Energy Markets & PricesCorporate EarningsM&A & RestructuringCompany FundamentalsInvestor Sentiment & Positioning

Diamondback Energy shares rose on a sharp move higher in oil prices, reflecting a broad rally in US oil producers. Capital One underperformed after announcing its acquisition of Brex, while Kimberly-Clark was added to the portfolio following its announced Kenvue acquisition and subsequent share price decline. The article is primarily a market-thematic update rather than a single stock-specific catalyst, with moderate implications for energy and M&A-sensitive names.

Analysis

The common thread is not just M&A headlines, but balance-sheet repricing: when a sector leader or strategic buyer makes a large acquisition, the market usually discounts near-term integration risk faster than it prices medium-term synergies.
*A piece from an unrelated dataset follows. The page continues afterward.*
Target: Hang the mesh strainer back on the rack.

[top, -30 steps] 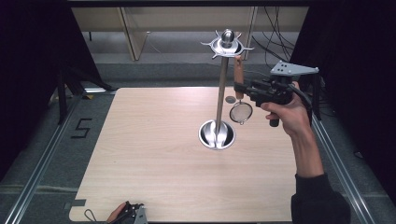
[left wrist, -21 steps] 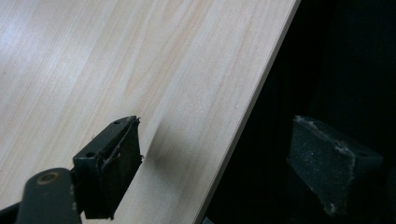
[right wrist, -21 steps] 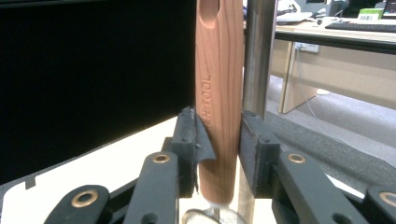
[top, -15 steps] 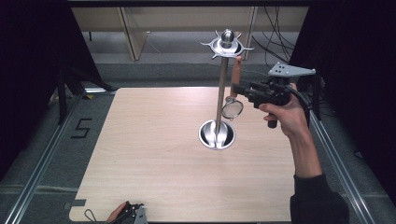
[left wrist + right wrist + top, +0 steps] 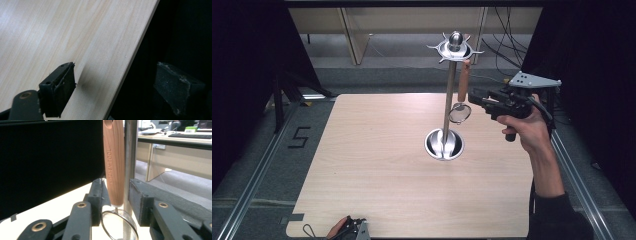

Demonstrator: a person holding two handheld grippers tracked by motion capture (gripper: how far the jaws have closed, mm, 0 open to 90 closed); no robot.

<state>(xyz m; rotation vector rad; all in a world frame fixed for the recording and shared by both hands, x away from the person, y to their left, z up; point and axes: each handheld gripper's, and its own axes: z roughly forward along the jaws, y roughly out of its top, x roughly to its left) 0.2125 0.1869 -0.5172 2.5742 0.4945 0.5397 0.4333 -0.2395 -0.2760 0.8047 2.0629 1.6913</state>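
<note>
resting low at the near edge of the table (image 5: 377,165), the left gripper (image 5: 115,85) has its jaws spread wide with nothing between them, one over the wood, one past the edge; farther on, the right gripper (image 5: 117,195) stands part open around the lower end of a small strainer's wooden handle (image 5: 114,165), one pad touching or nearly so, the other with a gap; the strainer (image 5: 460,102) hangs from the top ring of a metal stand (image 5: 450,85), its mesh bowl (image 5: 120,226) just below the jaws; it looks light and stiff, the wood grippy, the fine mesh easily dented, so the handle is the place to hold.
</note>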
That creates a window where the acquirer can underperform even if the deal is strategically sound, while adjacent names with cleaner capital allocation or less execution risk can rerate as relative winners. In that setup, sentiment tends to be more important than fundamentals for the first 4-8 weeks, especially when the underlying macro backdrop is stable. Energy remains the cleaner expression of the current tape because the move is being driven by a marginal change in oil price rather than a company-specific story. The second-order effect is that higher crude tends to widen the performance gap between low-cost, high-beta US producers and diversified energy exposure, because the former reprice faster to spot and show it in equity performance almost immediately. If oil retraces, the trade can unwind just as quickly, so this is a short-duration momentum expression rather than a long-dated structural call. For KMB and KVUE, the interesting point is that acquisition-related selloffs often overshoot when investors focus on headline deal price and underweight portfolio rotation. A slower, more defensive capital compounder can become more attractive after a pullback if the market is forcing a temporary de-risking discount; the loser is usually the target or the perceived financing beneficiary, which can stay pressured until the market sees evidence that the deal won’t impair leverage or force cuts elsewhere. The key contrarian tell is whether implied execution risk is being priced as permanent rather than transitional.